Monitore a viabilidade celular diariamente pelo procedimento demonstrado anteriormente. Alíquotas também devem ser guardadas todos os dias para análise da expressão proteica, cinco a seis dias após a transfecção ou se a viabilidade celular cair abaixo de 50%Colha as células centrifugando as células mais o meio a 1000 vezes G por cinco minutos. Colete o sobrenadante que conterá proteína secretada em cinco mililitros de uma solução de alvejante a 10% para o pellet de célula HEK e descarte como um risco biológico.

Posteriormente, a proteína é purificada do sobrenadante coletado. Este sistema de expressão gerou um alto rendimento de proteínas glicosiladas ilustrado por este padrão de expressão típico de IgG one fc após transfecção transitória de células HK 2 93 F. A purificação de afinidade usando uma coluna de proteína para IgG um FC ou coluna de níquel para histamina marcada com GFP com receptor gama FC três A resultou em proteínas com alta pureza.

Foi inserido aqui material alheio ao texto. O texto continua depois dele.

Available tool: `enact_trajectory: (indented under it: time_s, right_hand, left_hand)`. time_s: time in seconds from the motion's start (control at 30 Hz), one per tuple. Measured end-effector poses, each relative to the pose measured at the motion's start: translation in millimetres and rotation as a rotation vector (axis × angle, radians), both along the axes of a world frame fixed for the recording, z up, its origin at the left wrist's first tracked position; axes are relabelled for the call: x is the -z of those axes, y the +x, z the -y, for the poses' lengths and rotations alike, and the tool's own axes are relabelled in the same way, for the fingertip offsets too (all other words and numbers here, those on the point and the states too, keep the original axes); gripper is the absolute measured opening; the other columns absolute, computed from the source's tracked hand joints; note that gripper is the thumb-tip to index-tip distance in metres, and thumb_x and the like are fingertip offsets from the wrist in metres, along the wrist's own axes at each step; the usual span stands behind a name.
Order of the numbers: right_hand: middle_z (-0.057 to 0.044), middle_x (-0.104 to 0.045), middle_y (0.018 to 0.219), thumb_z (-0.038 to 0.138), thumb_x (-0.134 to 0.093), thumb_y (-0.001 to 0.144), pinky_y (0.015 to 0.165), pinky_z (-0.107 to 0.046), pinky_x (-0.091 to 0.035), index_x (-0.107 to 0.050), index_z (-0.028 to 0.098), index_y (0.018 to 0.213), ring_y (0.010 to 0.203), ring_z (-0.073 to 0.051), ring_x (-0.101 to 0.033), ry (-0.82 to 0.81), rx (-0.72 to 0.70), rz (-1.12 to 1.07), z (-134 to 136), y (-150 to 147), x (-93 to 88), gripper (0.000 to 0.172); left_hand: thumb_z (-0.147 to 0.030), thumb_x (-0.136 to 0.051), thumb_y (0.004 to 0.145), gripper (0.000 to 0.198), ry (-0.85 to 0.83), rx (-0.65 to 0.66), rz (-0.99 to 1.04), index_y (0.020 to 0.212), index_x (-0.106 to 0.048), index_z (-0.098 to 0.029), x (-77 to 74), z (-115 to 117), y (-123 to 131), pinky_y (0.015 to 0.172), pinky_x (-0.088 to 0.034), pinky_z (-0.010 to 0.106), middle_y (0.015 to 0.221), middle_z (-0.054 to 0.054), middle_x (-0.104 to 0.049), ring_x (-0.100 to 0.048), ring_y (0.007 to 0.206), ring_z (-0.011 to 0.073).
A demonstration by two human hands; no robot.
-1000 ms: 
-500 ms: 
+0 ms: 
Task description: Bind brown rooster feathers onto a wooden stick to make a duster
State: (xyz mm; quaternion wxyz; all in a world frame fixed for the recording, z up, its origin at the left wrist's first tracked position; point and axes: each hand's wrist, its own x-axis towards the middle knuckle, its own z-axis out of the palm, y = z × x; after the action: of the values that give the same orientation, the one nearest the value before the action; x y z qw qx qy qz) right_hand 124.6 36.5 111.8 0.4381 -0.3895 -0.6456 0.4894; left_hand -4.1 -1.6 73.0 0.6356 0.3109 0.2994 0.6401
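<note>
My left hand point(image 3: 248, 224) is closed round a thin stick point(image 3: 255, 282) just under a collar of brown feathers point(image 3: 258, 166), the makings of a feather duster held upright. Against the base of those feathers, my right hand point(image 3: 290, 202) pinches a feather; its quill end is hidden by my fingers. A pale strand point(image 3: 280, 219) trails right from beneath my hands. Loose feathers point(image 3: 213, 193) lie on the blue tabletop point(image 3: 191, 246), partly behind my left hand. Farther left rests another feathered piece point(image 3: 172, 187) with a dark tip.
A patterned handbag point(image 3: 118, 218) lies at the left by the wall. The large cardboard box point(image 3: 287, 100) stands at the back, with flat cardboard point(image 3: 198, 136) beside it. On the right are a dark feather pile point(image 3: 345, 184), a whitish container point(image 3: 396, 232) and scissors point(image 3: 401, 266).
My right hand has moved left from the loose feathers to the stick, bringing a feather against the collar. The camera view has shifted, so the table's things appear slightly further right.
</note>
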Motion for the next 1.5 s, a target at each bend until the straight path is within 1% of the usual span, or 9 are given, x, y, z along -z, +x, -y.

Este sistema expressou eficientemente IgG enriquecido isotopicamente um FC neste espectro de RMN bidimensional que correlaciona a frequência de ressonância dos núcleos de hidrogênio e o nitrogênio amida diretamente ligado. Sinais bem dispersos de 15 átomos foram vistos. Diferentes formas de glico foram produzidas com células HEK 2 93 F e HEK 2 93 s sob diferentes condições de cultura, conforme mostrado por análises de espectrometria de massa de ionização por dessorção a laser assistida por matriz.

IgG um FC expresso a partir de células HEK 2 93 s, abrigadas e glicanos que eram de uma forma com cinco anos mais dois resíduos de N acetil glucosamina que não continham glicanos de glicose FU de material expresso HEK 2 93 F eram formas complexas de itinerário do tipo bi com glicose FU central e principalmente com N acetil glucosamina terminal ou uma pequena proporção de formas mono ou dilatadas. A adição de um inibidor de glican a uma expressão conduzida usando células HEK 2 93 F mostrou uma redução superior a 90% na incorporação de fuco Uma vez dominado, o estabelecimento da transfecção transitória pode ser concluído em 1,5 horas no primeiro dia e 15 minutos no segundo dia. Após um período de expressão de quatro a seis dias, a solução contendo a proteína pode ser colhida em 15 minutos.

Finalmente, a purificação da proteína levará cerca de 1,5 horas ao tentar este procedimento, é importante lembrar de manter uma cultura estável antes da transfecção de células em crescimento ativo e adicionar DNA antes de adicionar PEI. Seguindo este procedimento. Outros métodos, como a caracterização funcional de proteínas usando uma variedade de técnicas biofísicas, podem ser realizados para investigar a estrutura e a função da glicoproteína expressa após seu desenvolvimento.

Essa técnica abriu caminho para pesquisadores no campo da imunologia explorarem a relação estrutura-atividade de IgG e glicosilação in vitro e in vivo. Depois de assistir a este vídeo, você deve ter uma boa compreensão de como preparar e purificar glicoproteínas usando nossa combinação de células K 2 93 F e o vetor PZ N dois.